In Brazil, the panelists suggested that the first-line treatment should be the combination MP plus IVIG or MP plus PLX. Given that the most common AIE subtype is anti-NMDAR, and that a meta-analysis29 has shown better functional outcomes in patients initially treated with IVIG plus MP, with borderline results for IVIG plus PLX, combined with the fact that treatment within 4 weeks of the initial presentation is associated with better prognosis,24,29,61,62 the panel agreed that combined initial therapy should be offered to all patients. This treatment regimen has been ratified by a recent Canadian consensus on AIE.63 Debate remains over whether other AIE subtypes, especially anti-LGI1, respond to treatment with steroids alone. Nevertheless, in most anti-LGI1 reports,8,6466 more than 50% of the patients received additional immunotherapy (mostly IVIG) besides corticosteroids, while other studies suggest IVIG may also be beneficial for this AIE subtype.

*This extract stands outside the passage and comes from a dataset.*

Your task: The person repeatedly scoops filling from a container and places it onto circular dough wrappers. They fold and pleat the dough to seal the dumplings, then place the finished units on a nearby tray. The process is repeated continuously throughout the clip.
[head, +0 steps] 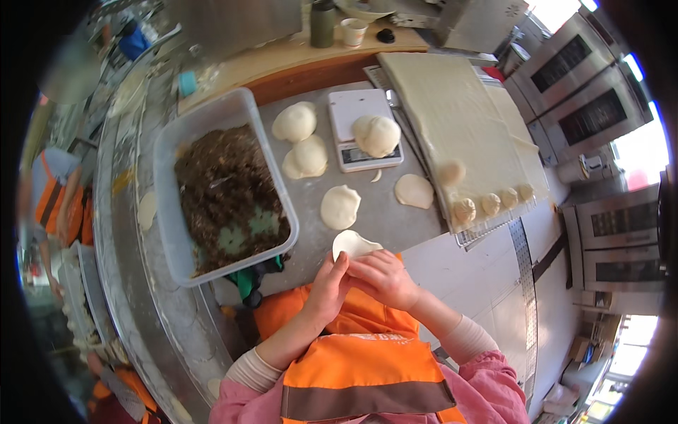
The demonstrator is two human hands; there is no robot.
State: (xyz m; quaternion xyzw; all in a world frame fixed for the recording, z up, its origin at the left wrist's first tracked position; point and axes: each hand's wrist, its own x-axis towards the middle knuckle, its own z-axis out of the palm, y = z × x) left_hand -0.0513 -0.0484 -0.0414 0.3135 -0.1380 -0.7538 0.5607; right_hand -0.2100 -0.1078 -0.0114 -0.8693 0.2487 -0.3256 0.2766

The preferred option as the second-line treatment, RTX should be started early in the course of the disease. This approach is in line with growing evidence supporting RTX use in AIE. The GENERATE group36 enrolled 358 patients with anti-NMDAR, anti-GAD65, anti-LGI1, and anti-CASPR2 for a mean follow-up of 41 months, and they showed that patients treated with RTX presented better clinical outcomes and lower relapse rates, especially in cases of anti-NMDAR. Other reports also support the use of RTX in adults and children.6,7,24,2729,62,63,6781 The third-line options are bortezomib and tocilizumab, and they should be offered to refractory patients.67,72,73,7880,8290

Regarding maintenance therapy, the consensus among the panelists was that the existing evidence does not support the use of oral immunosuppressants, such as azathioprine (AZA) or mycophenolate mofetil (MMF), in the treatment of AIE. The total contingent of patients treated with oral immunosuppressants represents less than 10% of the reported cases, and the benefits remain unclear.2,7,29,68,71,82,91,92 Furthermore, the available evidence supports the use of RTX, tocilizumab and bortezomib to treat refractory AIE (including real-world data and an ongoing randomized clinical trial),36,85,86 particularly in cases of anti-NMDAR encephalitis.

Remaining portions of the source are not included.